The deal excludes Shell’s interests in the Scotford Refinery near Edmonton and a chemicals plant, but turns over to CNR its 70 percent stake in the 204,000 bpd Scotford Upgrader (which converts oil sands bitumen into synthetic crude for refining) and its ownership of the Quest Carbon Capture and Storage project that can sequester 1.1 million metric tons a year of carbon emissions.
In other circumstances the shuffle of assets might have been seen a clear case of the inevitable winding down of the oil sands sector.
But that is never the case when Canadian National Resources is involved. The Calgary-based independent, after decades under the astute guidance of chairman Murray Edwards, has consistently marched to its down drumbeat, snapping up oil and gas assets when they were out of favor and shutting in gas production when others were frantically scrambling to pump their reserves at all costs.
Mindful of that history, investors gave a sharp vote of confidence to the deals, boosting CNR shares by 10 percent on March 10.

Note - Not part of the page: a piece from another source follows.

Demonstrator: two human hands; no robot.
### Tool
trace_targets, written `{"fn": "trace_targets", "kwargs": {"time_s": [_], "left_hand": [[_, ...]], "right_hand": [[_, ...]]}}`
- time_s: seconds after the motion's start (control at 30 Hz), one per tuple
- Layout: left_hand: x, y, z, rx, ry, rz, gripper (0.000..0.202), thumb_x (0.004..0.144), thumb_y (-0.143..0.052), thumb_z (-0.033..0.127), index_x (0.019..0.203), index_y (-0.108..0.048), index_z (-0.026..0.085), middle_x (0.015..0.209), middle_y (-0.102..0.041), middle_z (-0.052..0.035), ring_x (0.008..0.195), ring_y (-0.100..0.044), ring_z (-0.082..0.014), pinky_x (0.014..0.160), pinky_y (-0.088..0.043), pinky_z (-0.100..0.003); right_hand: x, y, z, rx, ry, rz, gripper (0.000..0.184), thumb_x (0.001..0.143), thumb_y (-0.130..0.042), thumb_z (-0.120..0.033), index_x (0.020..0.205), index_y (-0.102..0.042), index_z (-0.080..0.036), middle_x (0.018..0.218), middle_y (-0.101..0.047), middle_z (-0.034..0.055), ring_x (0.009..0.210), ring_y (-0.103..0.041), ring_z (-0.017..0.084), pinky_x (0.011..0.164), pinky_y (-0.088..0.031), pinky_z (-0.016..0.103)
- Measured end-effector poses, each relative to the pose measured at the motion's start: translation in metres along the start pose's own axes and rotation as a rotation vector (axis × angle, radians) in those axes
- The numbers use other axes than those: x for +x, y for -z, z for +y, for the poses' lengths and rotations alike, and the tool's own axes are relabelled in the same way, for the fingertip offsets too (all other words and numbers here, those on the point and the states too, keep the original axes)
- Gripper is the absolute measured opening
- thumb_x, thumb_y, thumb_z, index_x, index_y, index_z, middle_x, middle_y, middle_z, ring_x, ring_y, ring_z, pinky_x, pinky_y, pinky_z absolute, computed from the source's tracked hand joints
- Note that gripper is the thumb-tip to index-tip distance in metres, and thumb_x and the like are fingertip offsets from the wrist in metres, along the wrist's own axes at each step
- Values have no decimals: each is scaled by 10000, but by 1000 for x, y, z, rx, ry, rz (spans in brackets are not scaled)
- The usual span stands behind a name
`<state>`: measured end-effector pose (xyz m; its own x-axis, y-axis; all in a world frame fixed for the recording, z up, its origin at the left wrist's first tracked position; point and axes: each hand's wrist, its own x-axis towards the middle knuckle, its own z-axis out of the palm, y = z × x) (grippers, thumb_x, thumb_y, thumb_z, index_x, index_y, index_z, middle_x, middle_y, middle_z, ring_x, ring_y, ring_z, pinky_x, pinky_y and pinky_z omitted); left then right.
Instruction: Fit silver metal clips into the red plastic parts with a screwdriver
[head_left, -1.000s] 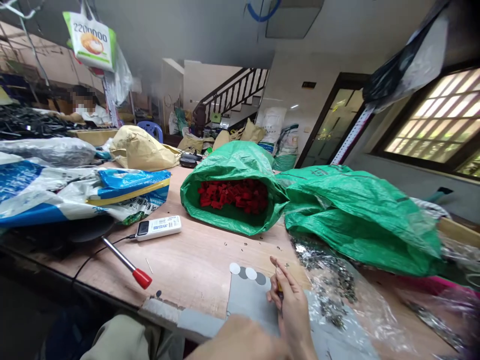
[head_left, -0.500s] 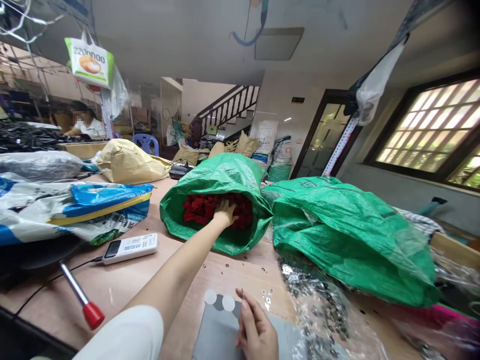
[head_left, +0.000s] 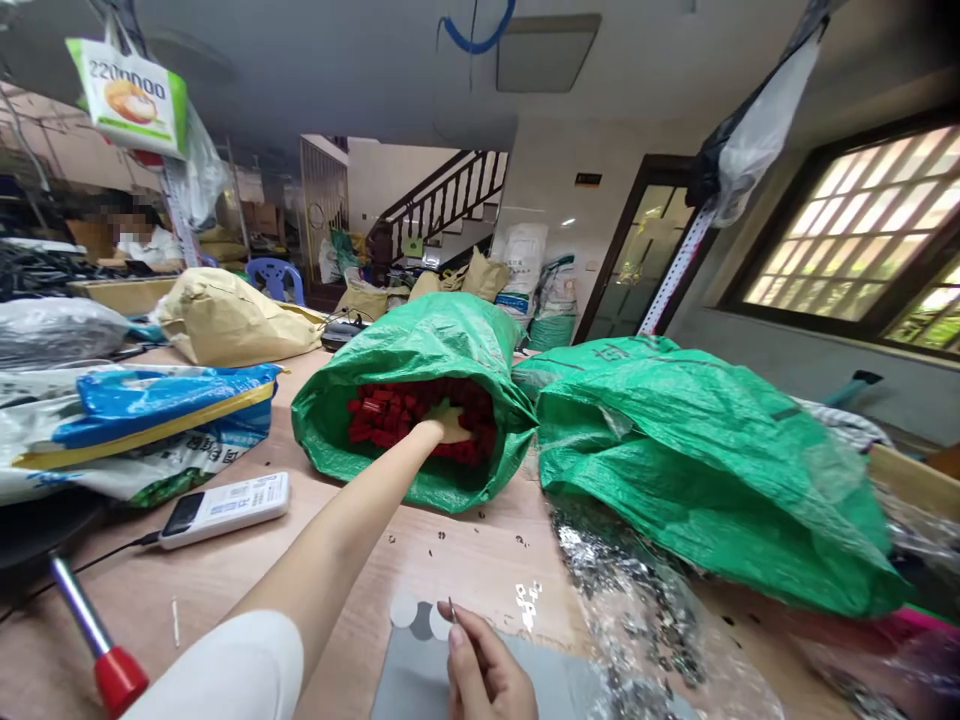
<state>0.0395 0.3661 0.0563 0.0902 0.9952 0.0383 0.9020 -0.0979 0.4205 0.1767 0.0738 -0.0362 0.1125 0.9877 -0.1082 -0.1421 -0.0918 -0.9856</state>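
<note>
My left hand [head_left: 450, 422] reaches deep into the mouth of a green woven sack [head_left: 420, 345] lying on its side, and rests among the small red plastic parts [head_left: 379, 415] inside; its fingers are buried in them. My right hand [head_left: 484, 675] stays near the table's front edge, pinching a thin metal tool [head_left: 451, 608] above a grey mat [head_left: 409, 680] with pale round dots.
A second green sack [head_left: 697, 465] lies at the right, with a clear bag of small metal bits [head_left: 622, 580] before it. A white remote [head_left: 225, 508], a red-tipped metal handle [head_left: 94, 640] and a blue-and-white sack [head_left: 135, 420] lie at the left. A person sits far back left.
My left arm stretched forward from the table's front edge into the green sack and has sunk a little deeper among the red parts. The right hand shifted slightly left.
</note>
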Motion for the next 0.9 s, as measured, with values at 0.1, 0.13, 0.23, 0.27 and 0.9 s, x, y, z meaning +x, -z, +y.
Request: {"fn": "trace_targets", "kwargs": {"time_s": [0.1, 0.13, 0.23, 0.27, 0.9], "left_hand": [[-28, 3, -7, -33, -10, -10, 544, 897, -606, 515, 1326, -551, 185, 1420, -524, -132, 1256, -536, -296, 1042, -437, -520], [-39, 4, -10, -46, -11, 0, 566, 881, -612, 548, 1316, -562, 190, 1387, -560, -129, 1232, -559, -295, 1025, -457, -491], [-66, 10, -16, -93, -14, 16, 653, 776, -658, 658, 1244, -630, 204, 1257, -666, -117, 1147, -625, -313, 942, -511, -390], [-74, 13, -17, -110, -21, 11, 636, 765, -665, 662, 1205, -655, 203, 1206, -693, -110, 1106, -648, -305, 908, -524, -360], [-140, 19, 7, 41, 106, 73, 307, 864, -693, 395, 1029, -675, 137, 1214, -638, -110, 1180, -573, -271, 1001, -470, -492]], "right_hand": [[-2, 2, -12, -42, 74, -10, 622, 702, -675, -690, 964, -796, -138, 447, -446, -23, 345, -334, 98, 346, -314, 239], [-2, 3, -16, -51, 102, -10, 605, 707, -676, -679, 956, -798, -142, 448, -450, -22, 355, -350, 107, 354, -336, 245], [-4, 7, -29, -86, 126, -53, 555, 731, -679, -630, 985, -796, -151, 449, -457, -22, 399, -399, 133, 396, -393, 258], [-4, 8, -32, -97, 121, -79, 553, 740, -675, -618, 1010, -793, -149, 462, -470, -20, 413, -411, 138, 411, -405, 262], [-4, 16, -44, 286, 223, 102, 513, 834, -673, -492, 1188, -673, -121, 626, -440, -67, 497, -406, 82, 457, -384, 219]]}}
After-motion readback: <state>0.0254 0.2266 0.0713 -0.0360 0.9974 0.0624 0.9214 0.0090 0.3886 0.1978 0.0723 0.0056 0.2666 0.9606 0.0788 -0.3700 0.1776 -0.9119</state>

GMP FirstEnergy analyst Michael Dunn said the purchase “is a few billion (dollars) less than historical costs,” while Morningstar analyst Joe Gemino said it was a very favorable valuation for CNR.

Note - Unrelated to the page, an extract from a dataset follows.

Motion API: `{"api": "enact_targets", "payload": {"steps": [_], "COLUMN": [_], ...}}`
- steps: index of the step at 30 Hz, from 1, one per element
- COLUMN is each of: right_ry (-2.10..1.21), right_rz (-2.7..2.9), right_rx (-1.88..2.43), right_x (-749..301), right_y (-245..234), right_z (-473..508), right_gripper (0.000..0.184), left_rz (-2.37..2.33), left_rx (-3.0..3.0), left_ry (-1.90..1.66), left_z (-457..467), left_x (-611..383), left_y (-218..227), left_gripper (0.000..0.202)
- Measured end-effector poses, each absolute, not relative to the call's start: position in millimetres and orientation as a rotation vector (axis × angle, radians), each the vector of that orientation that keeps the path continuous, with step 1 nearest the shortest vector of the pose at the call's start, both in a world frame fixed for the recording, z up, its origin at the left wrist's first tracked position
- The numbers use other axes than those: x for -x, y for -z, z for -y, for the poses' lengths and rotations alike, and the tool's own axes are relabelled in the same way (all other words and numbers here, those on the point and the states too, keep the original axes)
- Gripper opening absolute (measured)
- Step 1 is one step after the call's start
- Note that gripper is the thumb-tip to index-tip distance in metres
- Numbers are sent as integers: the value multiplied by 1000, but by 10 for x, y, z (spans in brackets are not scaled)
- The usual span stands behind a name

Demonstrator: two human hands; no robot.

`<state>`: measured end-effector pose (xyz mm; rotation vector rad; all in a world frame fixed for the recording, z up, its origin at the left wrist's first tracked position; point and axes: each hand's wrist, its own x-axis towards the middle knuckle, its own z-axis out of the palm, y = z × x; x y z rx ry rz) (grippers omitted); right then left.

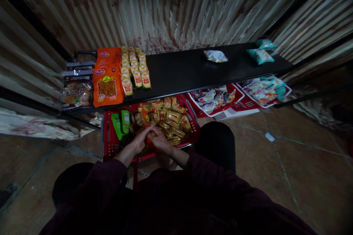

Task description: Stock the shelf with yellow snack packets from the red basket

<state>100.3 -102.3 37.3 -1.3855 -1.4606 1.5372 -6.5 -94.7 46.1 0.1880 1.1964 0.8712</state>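
Observation:
My left hand (141,138) and my right hand (160,140) meet over the near side of a red plastic basket (110,147). Their fingers are curled together around a small orange-red snack packet (145,114) that sticks up between them. The basket holds several yellow snack packets (171,115) and two green packets (122,122). Above it runs a black shelf (187,69). At the shelf's left end lie rows of small yellow packets (135,69), orange bags (107,85) and dark bags (77,90).
A white packet (215,56) and teal packets (260,55) lie on the shelf's right part. Red trays with mixed snacks (217,99) sit on the floor under the shelf. Corrugated metal walls close in the back and sides. My knees flank the basket on a tiled floor.

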Motion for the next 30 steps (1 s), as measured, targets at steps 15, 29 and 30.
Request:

Calgary-based investment banker Peters & Co. estimated the original cost/capital that was invested in the Shell assets was likely more than C$20 billion, implying that CNR acquired the assets for the equivalent of about 60 percent of book value
Two bitumen minesCNR President Steve Laut said the purchase, the largest in his company’s history, will allow it to operate two bitumen mines - the 255,000 bpd Athabasca operation and CNR’s own Horizon, which has found its stride after a bumpy initial run, noting that the acquisition “cost us less than it cost to build Horizon.”
CNR entered the oil sands in the late 1990s through a C$1.6 billion purchase of BP holdings.
Once the deal closes, CNR, Suncor Energy and Imperial Oil (69.6 percent owned by ExxonMobil) will dominate mining operations, with Teck, France’s Total, Chevron and China National Offshore Oil Corp. subsidiary (which it bought to US$15.1 billion in 2012), will be marginal players in northern Alberta.
Different strategiesHowever, Total and Norway’s Statoil, buckling under pressure from environmentally conscious European stakeholders, have been cutting their exposure to the high-cost oil sands, opting instead for shale prospects and other ventures that offer quicker returns.
CNR and Suncor have taken a more aggressive stance by adding to their oil sands assets, betting that a large presence will improve their chances of negotiating cheaper operating costs and boost profits even if oil remains stuck around US$50 a barrel.
Some are less certain about this strategy, with Martin Pelletier, portfolio manager at TriVest Wealth Counsel in Calgary, telling the Globe and Mail that U.S. shale plays such as the Permian in Texas will continue to yield faster returns than the oil sands.
“That’s important, because there is so much uncertainty with oil prices that the quicker you get your return on capital the better and the less risky it is,” he said.